Jubilee-linked Gateway one step closer to maiden gold resource at Gidgee
Mining
Mining
Gateway Mining (ASX:GML) is one step closer to a maiden resource at its Gidgee gold project in WA and, insiders hope, one step closer to Jubilee 2.0.
Recent drilling has shown that the “cornerstone” Whistler deposit is continuing to develop into a large-scale gold system.
Thick, high-grade gold mineralisation was intersected at shallow depths by recent reverse circulation drilling.
Top hits include 12m at 5 grams per tonne (g/t) gold from 79m, 7m at 6.55g/t from 114m and 15.4m at 2.94g/t Au from 128m.
The Whistler focused drilling is split into two parts.
The reverse circulation drilling was done to try and delineate a resource for a resource estimate (which is expected in the near-term), while diamond drilling was done to try and understand the geological setting of the deposit.
Managing director Peter Langworthy said the latest drilling results from the Whistler deposit amounted to a “significant exploration breakthrough” for the Gidgee gold project, highlighting the strong potential for one of the project’s cornerstone deposits to grow substantially.
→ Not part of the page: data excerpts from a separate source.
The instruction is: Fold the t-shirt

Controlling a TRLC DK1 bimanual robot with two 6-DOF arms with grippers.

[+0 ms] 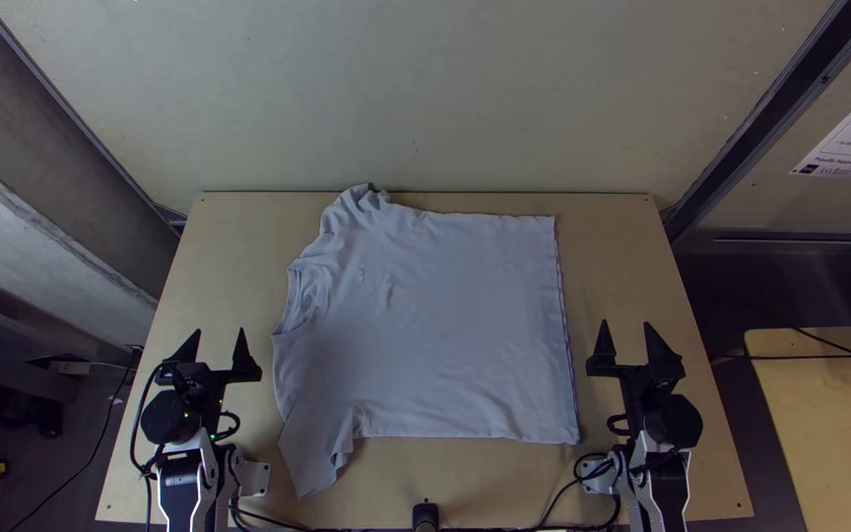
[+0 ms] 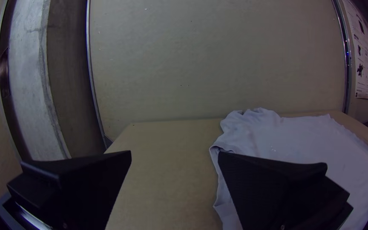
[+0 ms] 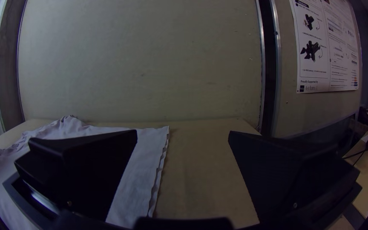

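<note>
Both hands (image 1: pixel 221 345) (image 1: pixel 625 342) open, low beside the shirt's opposite sidesLeft hand (image 1: pixel 220 333) and right hand (image 1: pixel 625 325) wide open, flanking the t-shirt (image 1: pixel 435 325)

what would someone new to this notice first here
The big pale t-shirt stands out first, spread over the middle of the wooden table, its neck opening toward the left and one sleeve reaching down toward the near edge. Next come the two black grippers, the left one and the right one, both open on either side of the shirt.
</note>
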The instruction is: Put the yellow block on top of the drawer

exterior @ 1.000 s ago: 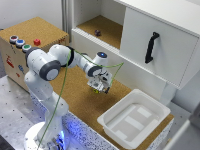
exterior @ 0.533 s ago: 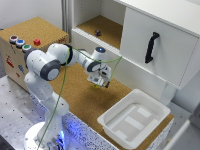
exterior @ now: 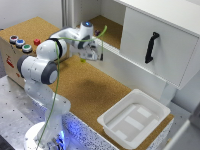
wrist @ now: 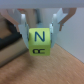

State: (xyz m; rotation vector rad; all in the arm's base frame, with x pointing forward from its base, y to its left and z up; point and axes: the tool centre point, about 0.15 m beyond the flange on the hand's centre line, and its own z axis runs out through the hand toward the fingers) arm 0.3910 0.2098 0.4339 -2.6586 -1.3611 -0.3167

“In parallel with some really high-quality geological evaluation work completed recently by our team, the latest drilling has changed our view of the potential at Whistler – confirming that we have a very significant large-scale gold system on our hands which could grow significantly from here,” he said.
“At the same time, we have been able to increase our confidence levels in the quality of the mineralisation at Whistler during the resource estimation phase.”
The results demonstrate that the Whistler deposit remains open along strike both to the north and south, and that multiple structurally controlled, high-grade domains are present within a broader mineralised envelope.
These high-grade domains remain open down-plunge – which means Gateway is yet to find the bottom of the high-grade structure.
Langworthy said the identification of immediate shallow high-grade extensions both to the north and south of the Whistler deposit was a “major advance” for the Gidgee gold project.
“We expect that these new high-grade domains will have a positive impact on the resource estimation we are currently working on, and then flow through into future open pit optimisations,” he said.
The zones are not only open at depth, but they also show the potential for significant high-grade domains to exist along a trend that Gateway believes could extend for more than 1.2km.
“We need to test this through drilling, but we believe the potential along this corridor is very real – as evidenced by the shallow historical drill results – and this is an opportunity we are going to pursue over the coming months,” Langworthy said.
Gateway is chipping away at a series of gold targets 70km north of Sandstone, in the Murchison region of WA.
Historically, the area has produced about 1.5 million ounces of gold, about 150,000 ounces from shallow pits at one of Gateway’s tenements.
The series of targets Gateway is looking at have been pulled together to form the Gidgee project, which is hosted within the more than 2Moz Archean-aged Gum Creek Greenstone belt.
Previously drilling had identified major structural controls for gold mineralisation in the area — with Gateway focusing on the contact zone between a major mineralised sheer system along the contact between a granite intrusion and a mafic volcanic sequence.
It’s thought that this contact zone could hold potential for large-scale and high-grade gold mineralisation.
While the latest diamond drilling results back up Gateway’s theory, investors are backing the talent in the boardroom as much as they are the rocks being drilled.
Langworthy played a pivotal role in delineating the resource which would eventually net Jubilee Mines $3.3 billion from Xstrata as its technical lead.
Giving investors hope that Gateway could pull off the trick again is the fact that Jubilee founder Kerry Harmanis has a circa 10 per cent stake in the company.
Langworthy previously told Stockhead that it was a partnership which was working well.
“I worked for him at Jubilee Mines and had a lot of success there, and Kerry’s been supportive and he’s generally at another level taken an interest in most things that I’ve been involved in,” he said.
“But the one thing he likes always is really fundamentally what the geology looks like.
“With Gateway he recognises an emerging gold system and I think he also has taken a view on the gold price, that it’s going to remain fairly buoyant for the foreseeable future.”